その権利を父から受け継いだデズワルトは、最近の奴隷島から算出される利益を見て、眉をひそめていた。
「おい、ボスミン」
「はい、なんでございましょう」
「これはなんだ?」
デズワルトが手に持っていた書類を机に置くと、ボスミンと呼ばれた先代からヨードコート家に仕えていた重臣が覗き込んだ。
「これは、奴隷島の収益報告書でございます」
「そんなことはわかってる。それよりも、なぜこれを俺に見せるのだ?」
「すこし妙な部分がございまして」
「妙なところ?」
そういわれ、デズワルトは書類をもう一度最初から最後まで目を通していく。すると、途中で視線を止め、小さく唸りながらボスミンを見据えた。
「なんだ、この利益は」
「さすがはデズワルト様。お気づきになられましたか」
「当たり前だろう。それも、鉱山や農作物での利益が増えたわけではない。この損失の少なさが利益の原因だが……不自然だな」
デズワルトが目を向けた損失額。その中には、奴隷達の食事、宿舎の修繕費、怪我や病気の治療費、死亡時の死体搬送費、奴隷の補充費など、多くのものが含まれていた。その中でも、治療費と死体搬送費、奴隷補充費が著しく減少していたのだ。

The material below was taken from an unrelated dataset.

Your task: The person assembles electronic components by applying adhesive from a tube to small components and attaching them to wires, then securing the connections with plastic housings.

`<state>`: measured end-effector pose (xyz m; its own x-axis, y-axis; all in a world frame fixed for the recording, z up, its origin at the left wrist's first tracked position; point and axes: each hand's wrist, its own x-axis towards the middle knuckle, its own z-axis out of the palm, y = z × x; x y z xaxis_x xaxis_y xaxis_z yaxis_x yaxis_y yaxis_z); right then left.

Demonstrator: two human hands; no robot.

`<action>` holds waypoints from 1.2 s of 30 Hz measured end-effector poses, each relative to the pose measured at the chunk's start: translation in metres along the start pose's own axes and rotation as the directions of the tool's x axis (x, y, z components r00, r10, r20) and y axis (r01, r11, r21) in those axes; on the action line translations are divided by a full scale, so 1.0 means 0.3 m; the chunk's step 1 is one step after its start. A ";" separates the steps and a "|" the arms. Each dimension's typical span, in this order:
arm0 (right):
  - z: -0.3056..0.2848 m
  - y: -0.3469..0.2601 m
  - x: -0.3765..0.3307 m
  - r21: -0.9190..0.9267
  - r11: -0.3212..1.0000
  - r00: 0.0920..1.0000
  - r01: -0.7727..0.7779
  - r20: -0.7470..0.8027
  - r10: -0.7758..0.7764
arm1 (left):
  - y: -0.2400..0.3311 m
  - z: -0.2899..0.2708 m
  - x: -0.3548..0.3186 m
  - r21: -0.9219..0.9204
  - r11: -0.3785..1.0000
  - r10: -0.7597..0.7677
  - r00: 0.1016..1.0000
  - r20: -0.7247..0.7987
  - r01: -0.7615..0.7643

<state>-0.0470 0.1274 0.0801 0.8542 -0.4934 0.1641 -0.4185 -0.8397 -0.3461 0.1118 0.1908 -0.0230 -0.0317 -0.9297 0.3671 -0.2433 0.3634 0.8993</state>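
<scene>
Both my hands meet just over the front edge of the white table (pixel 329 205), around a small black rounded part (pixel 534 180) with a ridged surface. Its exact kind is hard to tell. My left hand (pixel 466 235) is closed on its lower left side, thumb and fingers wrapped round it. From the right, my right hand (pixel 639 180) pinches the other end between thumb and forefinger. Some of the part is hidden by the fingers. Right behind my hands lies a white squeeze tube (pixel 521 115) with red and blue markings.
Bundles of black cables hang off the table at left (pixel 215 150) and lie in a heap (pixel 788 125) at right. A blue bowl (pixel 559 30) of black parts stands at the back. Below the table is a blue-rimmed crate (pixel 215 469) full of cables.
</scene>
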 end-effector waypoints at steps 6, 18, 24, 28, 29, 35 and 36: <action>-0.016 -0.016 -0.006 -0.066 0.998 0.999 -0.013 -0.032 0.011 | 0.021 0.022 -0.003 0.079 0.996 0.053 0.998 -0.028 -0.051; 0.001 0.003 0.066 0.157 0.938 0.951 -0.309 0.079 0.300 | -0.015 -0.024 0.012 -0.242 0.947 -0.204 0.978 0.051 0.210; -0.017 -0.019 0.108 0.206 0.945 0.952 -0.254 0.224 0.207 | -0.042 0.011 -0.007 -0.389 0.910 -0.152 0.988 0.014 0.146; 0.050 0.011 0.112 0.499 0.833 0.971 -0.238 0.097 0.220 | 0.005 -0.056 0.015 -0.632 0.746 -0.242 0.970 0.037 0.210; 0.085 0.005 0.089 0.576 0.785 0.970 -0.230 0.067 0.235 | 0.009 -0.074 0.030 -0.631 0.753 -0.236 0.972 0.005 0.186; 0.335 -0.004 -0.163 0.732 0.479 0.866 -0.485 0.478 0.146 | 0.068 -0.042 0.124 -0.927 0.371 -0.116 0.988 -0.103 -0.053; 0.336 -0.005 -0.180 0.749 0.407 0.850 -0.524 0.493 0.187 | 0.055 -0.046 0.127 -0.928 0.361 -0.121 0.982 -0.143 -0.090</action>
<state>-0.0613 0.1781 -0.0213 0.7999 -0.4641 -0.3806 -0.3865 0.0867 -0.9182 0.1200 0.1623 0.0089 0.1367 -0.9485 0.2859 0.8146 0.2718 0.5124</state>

「奴隷達が死んでいない? そして病気にも怪我にもなっていないということか? そんなに余裕がある生活をしているのか、奴隷達は」
「いえ、そのようなことは。余裕はありますまい。ただ、そうさせた原因が何かあるはずでございます。お耳に入れておいたほうがいい案件かと思いましたので」
「わかった。覚えておこう」
デズワルトがそう言うと、ボスミンはデズワルトの執務室から出て行った。一人、残されたデズワルトは、もう一度書類を手に持ち、そして呟いた。
「もしや、あの奴隷島から、金が掘れたか」
そういってデズワルトはほくそ笑んだ。